Exercise details: Would you retype the whole listing exactly?

(Beginning of Provided data)

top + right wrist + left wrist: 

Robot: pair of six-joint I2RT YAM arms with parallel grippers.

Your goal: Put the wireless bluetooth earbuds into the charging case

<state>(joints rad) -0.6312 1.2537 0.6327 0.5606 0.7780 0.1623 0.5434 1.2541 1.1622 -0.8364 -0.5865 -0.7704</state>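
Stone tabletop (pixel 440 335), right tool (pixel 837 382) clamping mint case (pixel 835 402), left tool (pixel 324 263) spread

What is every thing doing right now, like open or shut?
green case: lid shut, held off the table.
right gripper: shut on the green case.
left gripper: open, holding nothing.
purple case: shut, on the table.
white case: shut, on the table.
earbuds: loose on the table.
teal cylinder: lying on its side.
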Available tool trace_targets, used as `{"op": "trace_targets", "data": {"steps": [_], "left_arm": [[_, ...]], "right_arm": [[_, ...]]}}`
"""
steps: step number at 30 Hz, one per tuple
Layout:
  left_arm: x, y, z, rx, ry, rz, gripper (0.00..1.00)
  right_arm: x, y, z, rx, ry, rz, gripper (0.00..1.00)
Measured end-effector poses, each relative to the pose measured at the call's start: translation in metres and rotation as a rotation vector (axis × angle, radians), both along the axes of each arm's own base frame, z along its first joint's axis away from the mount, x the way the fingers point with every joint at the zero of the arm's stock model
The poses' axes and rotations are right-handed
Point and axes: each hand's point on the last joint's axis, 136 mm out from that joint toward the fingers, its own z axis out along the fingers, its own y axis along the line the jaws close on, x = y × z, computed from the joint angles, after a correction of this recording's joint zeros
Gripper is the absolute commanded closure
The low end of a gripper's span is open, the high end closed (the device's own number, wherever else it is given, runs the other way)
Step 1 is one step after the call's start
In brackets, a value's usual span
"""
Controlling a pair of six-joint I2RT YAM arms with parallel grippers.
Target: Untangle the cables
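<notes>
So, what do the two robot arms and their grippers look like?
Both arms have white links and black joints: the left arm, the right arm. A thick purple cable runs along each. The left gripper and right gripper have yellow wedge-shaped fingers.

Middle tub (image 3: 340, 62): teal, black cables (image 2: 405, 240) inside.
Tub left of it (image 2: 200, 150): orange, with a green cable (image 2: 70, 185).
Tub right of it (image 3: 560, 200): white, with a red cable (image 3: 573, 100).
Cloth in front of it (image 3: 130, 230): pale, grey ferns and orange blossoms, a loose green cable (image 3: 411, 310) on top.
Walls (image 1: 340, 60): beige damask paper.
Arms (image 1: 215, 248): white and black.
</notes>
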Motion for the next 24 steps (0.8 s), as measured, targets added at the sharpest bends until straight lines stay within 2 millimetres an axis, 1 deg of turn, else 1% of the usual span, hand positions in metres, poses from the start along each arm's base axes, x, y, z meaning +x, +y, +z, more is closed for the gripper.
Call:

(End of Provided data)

Result below:
top + right wrist + left wrist: 

Robot: pair of six-joint I2RT YAM arms with parallel grippers.

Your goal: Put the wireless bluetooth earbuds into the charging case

<state>(joints rad) -0.6312 1.2537 0.6327 0.5606 0.7780 0.1623 0.5434 1.2541 1.1622 -0.8364 -0.5865 -0.7704</state>
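Stone tabletop (pixel 440 335), right tool (pixel 837 382) clamping mint case (pixel 835 402), left tool (pixel 324 263) spread

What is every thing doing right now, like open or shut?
green case: lid shut, held off the table.
right gripper: shut on the green case.
left gripper: open, holding nothing.
purple case: shut, on the table.
white case: shut, on the table.
earbuds: loose on the table.
teal cylinder: lying on its side.
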Available tool trace_targets, used as `{"op": "trace_targets", "data": {"steps": [_], "left_arm": [[_, ...]], "right_arm": [[_, ...]]}}`
"""
steps: step number at 30 Hz, one per tuple
Layout:
  left_arm: x, y, z, rx, ry, rz, gripper (0.00..1.00)
  right_arm: x, y, z, rx, ry, rz, gripper (0.00..1.00)
Measured end-effector poses, each relative to the pose measured at the call's start: translation in metres and rotation as a rotation vector (axis × angle, radians), both along the axes of each arm's own base frame, z along its first joint's axis away from the mount, x the way the fingers point with every joint at the zero of the arm's stock model
The poses' axes and rotations are right-handed
Point and axes: each hand's point on the last joint's axis, 136 mm out from that joint toward the fingers, its own z axis out along the fingers, its own y axis along the line the jaws close on, x = y × z, computed from the joint angles, after a correction of this recording's joint zeros
Gripper is the absolute commanded closure
The low end of a gripper's span is open, the high end closed (the device's own number, wherever else it is given, runs the other way)
Step 1 is one step after the call's start
In brackets, a value's usual span
"""
Controlling a pair of six-joint I2RT YAM arms with parallel grippers.
Target: Untangle the cables
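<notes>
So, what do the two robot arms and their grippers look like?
Both arms have white links and black joints: the left arm, the right arm. A thick purple cable runs along each. The left gripper and right gripper have yellow wedge-shaped fingers.

Middle tub (image 3: 340, 62): teal, black cables (image 2: 405, 240) inside.
Tub left of it (image 2: 200, 150): orange, with a green cable (image 2: 70, 185).
Tub right of it (image 3: 560, 200): white, with a red cable (image 3: 573, 100).
Cloth in front of it (image 3: 130, 230): pale, grey ferns and orange blossoms, a loose green cable (image 3: 411, 310) on top.
Walls (image 1: 340, 60): beige damask paper.
Arms (image 1: 215, 248): white and black.
</notes>
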Motion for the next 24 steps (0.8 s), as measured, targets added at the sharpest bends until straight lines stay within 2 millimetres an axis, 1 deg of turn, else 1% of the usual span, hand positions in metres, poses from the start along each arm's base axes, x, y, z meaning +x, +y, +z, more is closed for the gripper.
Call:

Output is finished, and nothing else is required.